You may be able to find a hard wind slab somewhere in this area that is still sensitive to skiers, but this instability seems to have stabilized significantly or run it's course here. The snowpack contains plenty of faceted layers, but the empirical evidence indicates you'd have to get unlucky to trigger a sizeable persistent slab avalanche in this area (lots of tracks in avalanche terrain and no D2 avalanches in many weeks, about 5" of snowfall in the past month, no recent reports of significant cracking or collapsing).
No significant weather during the short time I was out (11 AM - 1 PM). There is very little snow available for transport.
See photo of old wind slab.
I traveled on several knife-hard wind slabs on generally E-SE aspects below exposed ridges; they were up to 3 feet thick, and none were reactive. In the areas with less wind-loading from last week, the thinner hard slabs, sastrugi, and wind board were faceting.
Surfaces on shady, somewhat sheltered slopes: 20-30cm of near-surface FC ("recycled powder").
Solar surfaces: mixture of "young" corn, glazed +very hard surfaces, and breakable crusts.
"Margins" on the compass (W, W-NW, E-SE, SE) in somewhat sheltered terrain: mostly breakable crusts and FC, with little to no meltwater penetration into layers below or in between crusts.
S-SW on the east side of the highway (Quigley, Patterson) were burned off to the ground in places.
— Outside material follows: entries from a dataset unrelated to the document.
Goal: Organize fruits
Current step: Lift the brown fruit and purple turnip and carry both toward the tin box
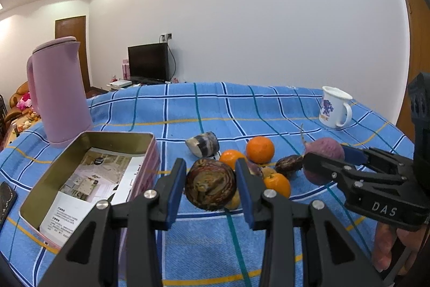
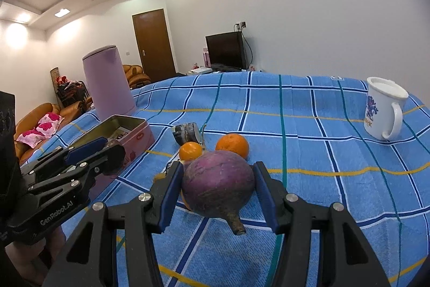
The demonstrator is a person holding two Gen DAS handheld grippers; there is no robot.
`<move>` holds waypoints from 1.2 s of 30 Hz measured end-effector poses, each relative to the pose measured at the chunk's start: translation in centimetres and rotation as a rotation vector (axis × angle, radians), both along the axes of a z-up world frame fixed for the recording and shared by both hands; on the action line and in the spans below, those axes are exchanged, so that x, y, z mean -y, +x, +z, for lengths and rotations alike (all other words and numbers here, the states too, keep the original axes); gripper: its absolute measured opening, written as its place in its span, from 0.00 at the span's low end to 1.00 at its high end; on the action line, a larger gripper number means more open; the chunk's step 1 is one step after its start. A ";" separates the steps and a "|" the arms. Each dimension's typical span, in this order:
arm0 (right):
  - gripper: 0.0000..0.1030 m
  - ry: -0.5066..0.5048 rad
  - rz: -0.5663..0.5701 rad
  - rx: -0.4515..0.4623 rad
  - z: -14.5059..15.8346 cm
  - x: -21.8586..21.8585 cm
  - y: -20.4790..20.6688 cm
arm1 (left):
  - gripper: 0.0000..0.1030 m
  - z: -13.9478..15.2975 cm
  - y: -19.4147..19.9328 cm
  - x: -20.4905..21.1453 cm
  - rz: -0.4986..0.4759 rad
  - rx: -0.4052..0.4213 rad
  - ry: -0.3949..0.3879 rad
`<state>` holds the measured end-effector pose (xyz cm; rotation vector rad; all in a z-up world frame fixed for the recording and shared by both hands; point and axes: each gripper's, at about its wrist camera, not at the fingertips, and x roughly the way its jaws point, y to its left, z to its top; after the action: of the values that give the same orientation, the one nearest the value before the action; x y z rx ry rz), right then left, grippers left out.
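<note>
Claws are both loaded, left claw [image 1: 212, 188] pinching a mottled passion fruit [image 1: 211, 183] and right claw [image 2: 219, 192] clamping the purple turnip [image 2: 218, 183] above the surface, so I'd carry them gently into the open tin [image 1: 88, 179].

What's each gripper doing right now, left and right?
Left gripper: closed on the mottled brown-purple fruit.
Right gripper: closed on the purple turnip-like bulb, its stub pointing toward the camera.
</note>
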<state>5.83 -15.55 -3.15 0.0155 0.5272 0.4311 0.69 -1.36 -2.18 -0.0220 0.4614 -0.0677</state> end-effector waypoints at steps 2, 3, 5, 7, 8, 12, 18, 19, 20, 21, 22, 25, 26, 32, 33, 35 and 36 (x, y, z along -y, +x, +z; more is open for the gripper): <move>0.53 0.000 0.001 0.011 0.1 0.0 -0.2 | 0.38 0.0 -0.1 0.0 0.001 0.005 0.000; 0.53 0.001 0.001 0.017 0.1 0.0 -0.3 | 0.38 0.0 -0.1 0.0 0.003 0.009 0.001; 0.53 0.003 0.004 0.027 0.2 0.1 -0.5 | 0.38 0.1 -0.3 0.0 0.005 0.015 0.001; 0.53 0.003 0.005 0.037 0.3 0.0 -0.7 | 0.38 0.2 -0.4 -0.1 0.007 0.023 0.001; 0.53 0.004 0.006 0.040 0.4 0.0 -0.8 | 0.38 0.2 -0.4 0.0 0.007 0.025 0.001; 0.53 0.006 0.006 0.056 0.5 0.1 -1.0 | 0.38 0.3 -0.7 -0.1 0.010 0.038 0.001; 0.53 0.011 0.007 0.075 0.7 0.2 -1.4 | 0.38 0.4 -1.1 0.0 0.015 0.058 0.010; 0.53 0.010 0.007 0.077 0.7 0.2 -1.5 | 0.38 0.5 -1.2 0.0 0.015 0.061 0.011; 0.53 0.010 0.007 0.079 0.7 0.3 -1.5 | 0.38 0.5 -1.2 0.0 0.017 0.063 0.012; 0.53 0.011 0.007 0.082 0.7 0.3 -1.6 | 0.38 0.5 -1.2 0.0 0.017 0.065 0.012; 0.53 0.011 0.007 0.085 0.8 0.3 -1.6 | 0.38 0.5 -1.2 0.0 0.017 0.066 0.012; 0.53 0.011 0.007 0.100 0.9 0.3 -1.9 | 0.38 0.5 -1.4 0.0 0.020 0.071 0.012; 0.53 0.011 0.007 0.107 0.9 0.3 -2.1 | 0.38 0.6 -1.5 0.0 0.021 0.074 0.012; 0.53 0.008 0.009 0.147 1.2 0.3 -2.8 | 0.38 0.7 -1.7 0.0 0.028 0.092 0.014; 0.53 0.008 0.010 0.153 1.2 0.4 -2.9 | 0.38 0.7 -1.8 0.0 0.029 0.095 0.015; 0.53 0.008 0.010 0.164 1.3 0.4 -3.0 | 0.38 0.8 -1.9 0.0 0.029 0.102 0.016; 0.53 0.008 0.009 0.168 1.3 0.4 -3.2 | 0.38 0.8 -2.0 0.0 0.030 0.105 0.017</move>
<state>2.65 -15.94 -1.87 -0.0154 0.3604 0.4394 -1.27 -1.37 -1.41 -0.0084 0.3565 -0.0350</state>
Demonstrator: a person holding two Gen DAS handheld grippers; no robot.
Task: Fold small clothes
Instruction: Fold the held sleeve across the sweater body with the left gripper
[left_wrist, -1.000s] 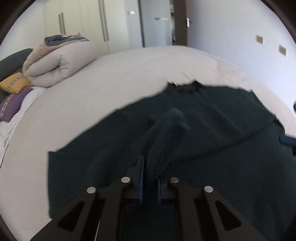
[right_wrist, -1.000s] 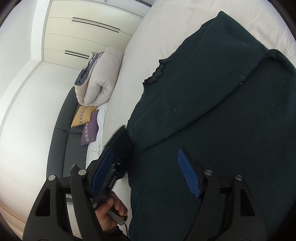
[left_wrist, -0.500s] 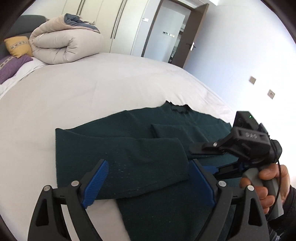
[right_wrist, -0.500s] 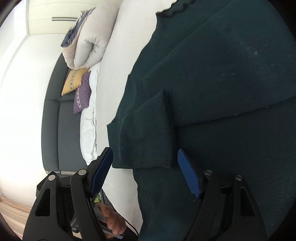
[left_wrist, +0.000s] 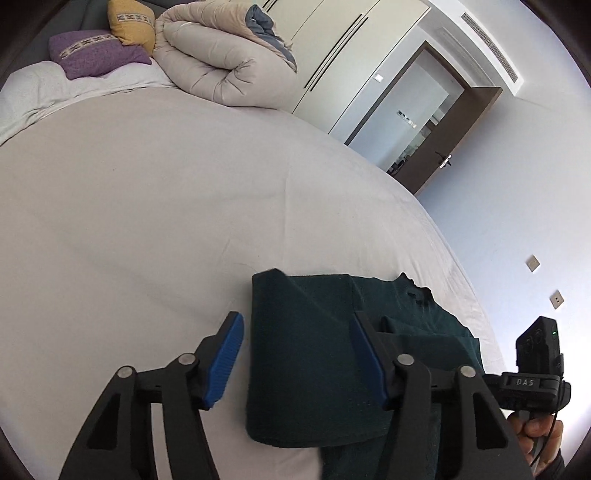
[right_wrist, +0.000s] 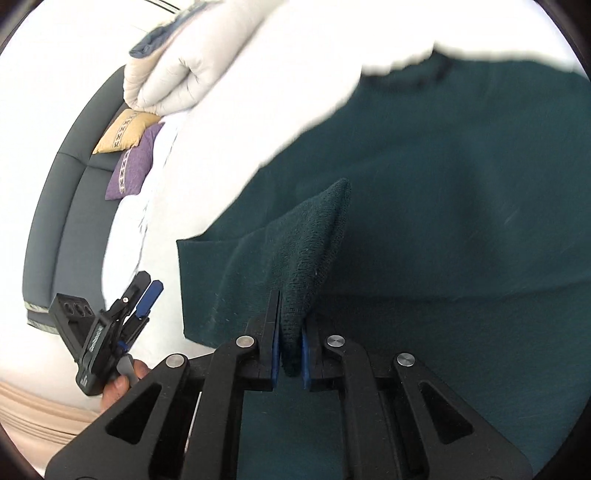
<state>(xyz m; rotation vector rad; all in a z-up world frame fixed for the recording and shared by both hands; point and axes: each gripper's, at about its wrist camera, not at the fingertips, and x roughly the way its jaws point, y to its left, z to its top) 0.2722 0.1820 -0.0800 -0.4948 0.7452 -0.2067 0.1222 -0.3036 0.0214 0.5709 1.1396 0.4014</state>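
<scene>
A dark green sweater (right_wrist: 461, 192) lies flat on the white bed, partly folded. In the left wrist view its folded sleeve (left_wrist: 299, 354) lies between the blue pads of my left gripper (left_wrist: 295, 358), which is open and holds nothing. My right gripper (right_wrist: 288, 350) is shut on a raised fold of the sweater (right_wrist: 314, 236), near the sleeve end. The left gripper also shows in the right wrist view (right_wrist: 146, 295), off the sweater's left edge. The body of the right gripper shows at the right in the left wrist view (left_wrist: 532, 380).
The white bed sheet (left_wrist: 147, 206) stretches far to the left. A rolled beige duvet (left_wrist: 221, 62) and purple (left_wrist: 96, 51) and yellow (left_wrist: 131, 20) cushions lie at the head. A dark grey headboard (right_wrist: 59, 206), wardrobe and open door (left_wrist: 439, 147) stand beyond.
My left gripper let go of the sleeve, opened and drew back to the left. My right gripper moved in and closed on a fold of the sweater.
</scene>
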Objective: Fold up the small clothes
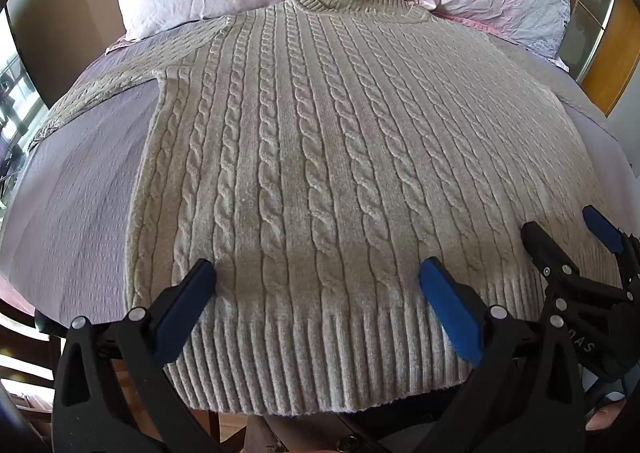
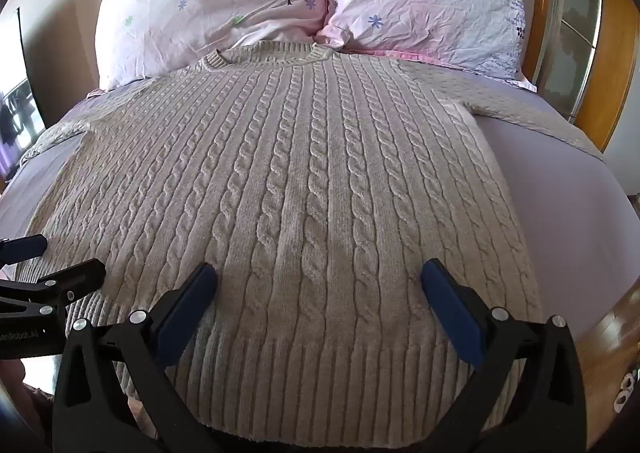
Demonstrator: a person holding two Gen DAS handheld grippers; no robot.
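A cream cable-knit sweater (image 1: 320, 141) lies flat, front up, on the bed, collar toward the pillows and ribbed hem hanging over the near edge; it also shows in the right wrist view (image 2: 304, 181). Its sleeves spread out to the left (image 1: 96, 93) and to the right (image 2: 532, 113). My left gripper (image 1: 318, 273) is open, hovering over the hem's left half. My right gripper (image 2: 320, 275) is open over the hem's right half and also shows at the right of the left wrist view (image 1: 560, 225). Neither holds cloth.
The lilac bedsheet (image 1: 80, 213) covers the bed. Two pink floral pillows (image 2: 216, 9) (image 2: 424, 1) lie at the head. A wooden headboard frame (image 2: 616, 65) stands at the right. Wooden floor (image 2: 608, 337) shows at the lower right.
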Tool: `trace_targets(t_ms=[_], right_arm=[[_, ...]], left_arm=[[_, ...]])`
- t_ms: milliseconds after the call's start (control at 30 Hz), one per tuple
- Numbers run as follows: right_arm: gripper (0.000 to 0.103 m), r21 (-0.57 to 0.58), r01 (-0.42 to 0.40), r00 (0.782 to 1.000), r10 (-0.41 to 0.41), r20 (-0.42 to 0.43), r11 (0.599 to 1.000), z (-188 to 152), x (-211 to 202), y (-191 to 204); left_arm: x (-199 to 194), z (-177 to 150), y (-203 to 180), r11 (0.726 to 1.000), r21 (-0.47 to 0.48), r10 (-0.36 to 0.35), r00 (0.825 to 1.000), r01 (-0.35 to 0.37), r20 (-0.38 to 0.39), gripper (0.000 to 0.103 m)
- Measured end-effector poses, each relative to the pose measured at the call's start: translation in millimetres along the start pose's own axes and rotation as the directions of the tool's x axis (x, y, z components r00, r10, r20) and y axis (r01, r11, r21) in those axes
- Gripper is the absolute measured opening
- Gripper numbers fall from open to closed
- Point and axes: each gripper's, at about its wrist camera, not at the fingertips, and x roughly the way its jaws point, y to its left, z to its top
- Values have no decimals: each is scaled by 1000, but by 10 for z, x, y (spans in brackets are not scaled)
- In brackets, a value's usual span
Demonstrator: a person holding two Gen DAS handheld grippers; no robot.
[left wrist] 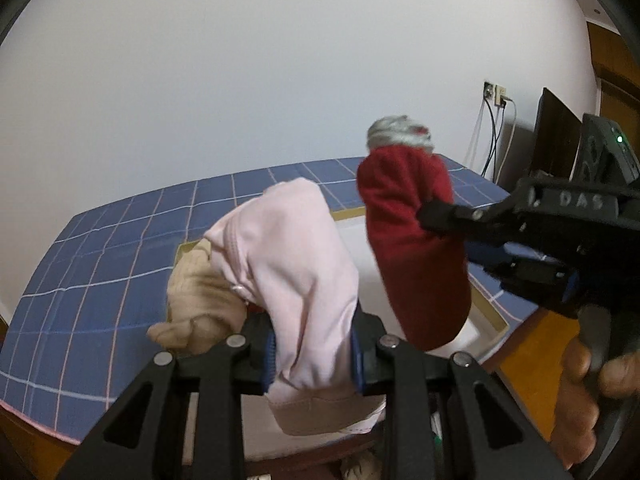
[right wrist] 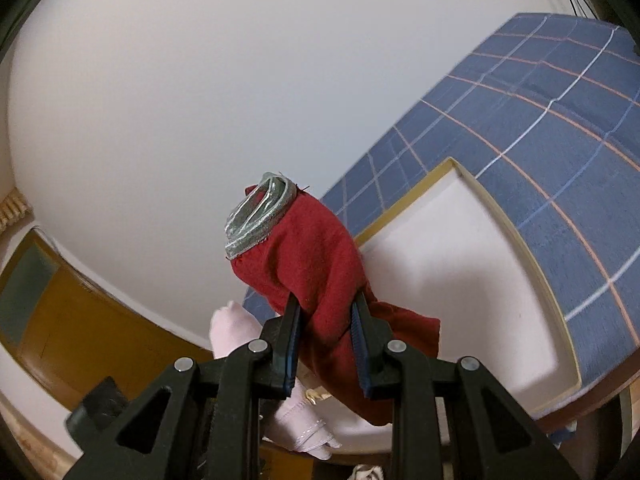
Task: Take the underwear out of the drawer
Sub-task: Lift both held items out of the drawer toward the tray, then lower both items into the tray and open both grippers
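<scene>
My left gripper (left wrist: 314, 354) is shut on pink underwear (left wrist: 292, 264), held up in the air; it also shows in the right wrist view (right wrist: 236, 330). A beige garment (left wrist: 200, 300) hangs with it on the left. My right gripper (right wrist: 326, 350) is shut on red underwear (right wrist: 316, 264) with a grey waistband (right wrist: 260, 216). In the left wrist view the red underwear (left wrist: 416, 248) hangs from the right gripper (left wrist: 444, 216) to the right of the pink pair. The drawer itself is hidden.
A bed with a blue checked cover (left wrist: 100, 264) lies ahead, with a white tray (right wrist: 460, 264) framed in yellow on it. A white wall fills the background. A wall socket with cables (left wrist: 496, 120) and a dark screen (left wrist: 556, 140) are at right.
</scene>
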Motion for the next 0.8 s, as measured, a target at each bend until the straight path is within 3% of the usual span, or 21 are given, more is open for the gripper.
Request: trace_targets(t_ms=[433, 800], right_arm=[[27, 70, 82, 997, -80, -18, 994, 329, 526, -217], [27, 94, 129, 991, -124, -54, 987, 463, 930, -343]], left_arm=[[705, 230, -93, 1000, 24, 4, 997, -2, -74, 27], [1035, 288, -74, 1000, 20, 20, 994, -18, -111, 27]])
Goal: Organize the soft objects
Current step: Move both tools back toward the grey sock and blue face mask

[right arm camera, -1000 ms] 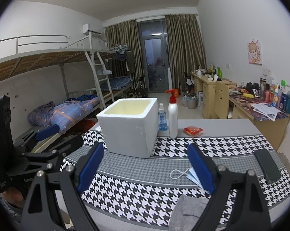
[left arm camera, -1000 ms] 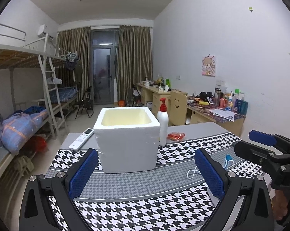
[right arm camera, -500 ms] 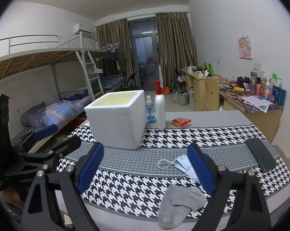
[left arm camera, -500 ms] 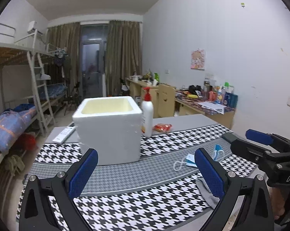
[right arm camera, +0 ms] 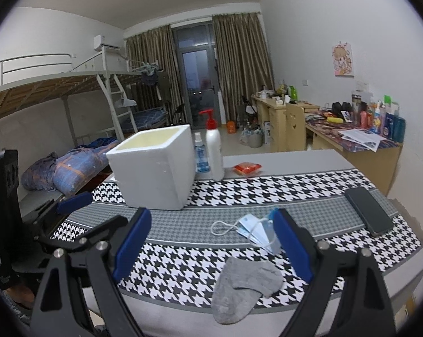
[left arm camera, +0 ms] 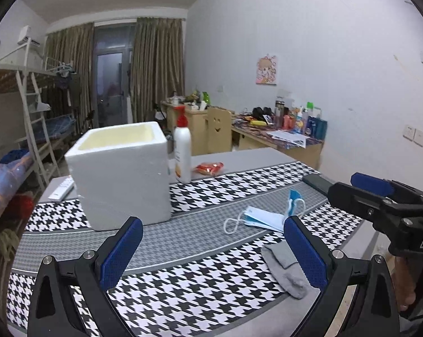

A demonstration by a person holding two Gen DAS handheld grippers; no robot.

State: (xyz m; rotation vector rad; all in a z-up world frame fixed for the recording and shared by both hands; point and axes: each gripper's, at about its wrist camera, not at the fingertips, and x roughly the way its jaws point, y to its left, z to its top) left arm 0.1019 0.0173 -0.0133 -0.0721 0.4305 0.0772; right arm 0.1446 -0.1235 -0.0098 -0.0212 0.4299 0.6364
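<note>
Right now both my tongs hang spread and empty: left gripper [left arm camera: 210, 248] before the box, right gripper [right arm camera: 213, 241] over the sock [right arm camera: 243, 287]. That sock lies crumpled at the near edge of the cloth [right arm camera: 281, 193], with the mask [right arm camera: 256, 229] just beyond it. Both look light and limp, so I'd pinch the sock at its bunched middle and the mask by its folded body, not the loop. As for the foam box [right arm camera: 155, 168], it stands open-topped; what is inside I cannot tell.
</note>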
This process is farther along on the Pioneer Mtns side of the drainage versus the Smoky Mtn side of the drainage.
No notable problems were observed. The rock-hard wind slabs that formed last week were unreactive - no cracks with me stomping and jumping on them where it was safe to mess with them. The thinner, softer wind slabs and "wind-board" was faceting and losing strength. I did not observe any loose snow problems, but I only traveled on slopes less than 35*.
I was traveling solo. I avoided all large, heavily wind-loaded starting zones and all slopes steeper than 35*.